US Keeping Airstrike Option Open in Afghanistan Until at Least September

The US has carried out several airstrikes against the Taliban in recent weeks using aircraft based outside of Afghanistan

The US is keeping the option open to bomb Afghanistan until at least September even though the bulk of its forces are expected to be out of the country sometime this week, US officials told The Associated Press Thursday.

President Biden pushed back the original May 1st withdrawal deadline to September 11th. The US wants to keep 650 troops in Afghanistan to guard its embassy in Kabul indefinitely.

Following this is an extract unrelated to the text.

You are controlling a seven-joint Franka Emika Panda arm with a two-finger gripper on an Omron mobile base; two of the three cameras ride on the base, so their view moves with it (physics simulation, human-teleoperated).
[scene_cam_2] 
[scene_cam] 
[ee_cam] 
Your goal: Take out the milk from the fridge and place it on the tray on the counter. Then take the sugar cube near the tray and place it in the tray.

Several hundred additional troops would stay until September 11th to help Turkey secure the Kabul airport.

The officials, who spoke on the condition of anonymity, said the top US commander in Afghanistan, Army Gen. Scott Miller, will leave this week. His authority to bomb the country will then be transferred to Gen. Frank McKenzie, the head of US Central Command.

Under the plan, McKenzie will also have the authority to keep 300 additional troops at the Kabul airport until September 11th. The US and Turkey are working out a deal regarding the security of the airport. According to the AP report, under the US-Turkey plan, the US would keep a small presence at the airport, even after the September 11th deadline.

The AP report reads: “As part of the agreement with Turkey, the US would keep a C-RAM — or Counter-Rocket, Artillery, Mortar system — at the airport, as well as troops to operate it. The US also plans to leave aircrew for helicopter support at the airport.”

The US is trying to spin its post-withdrawal plans as merely security for its diplomatic mission. But 650 troops, as well as a missile system and helicopter crews at the airport, could do a lot more than just guard an embassy. The Taliban will reject this plan, fueling more violence and putting US troops in danger of being attacked.

The officials said there have been several US airstrikes against the Taliban in recent weeks that were carried out by warplanes based outside of Afghanistan. In early June, Secretary of Defense Lloyd Austin said that the US had already begun launching Afghanistan operations from aircraft carriers and military bases in the Gulf region.

The ability to bomb Afghanistan from outside its borders, dubbed “over the horizon capability” by the Pentagon, is something the US wants to maintain beyond September 11th. Pentagon officials have said they would not bomb the Taliban after Biden’s withdrawal deadline but left open the possibility to target groups like al-Qaeda and ISIS.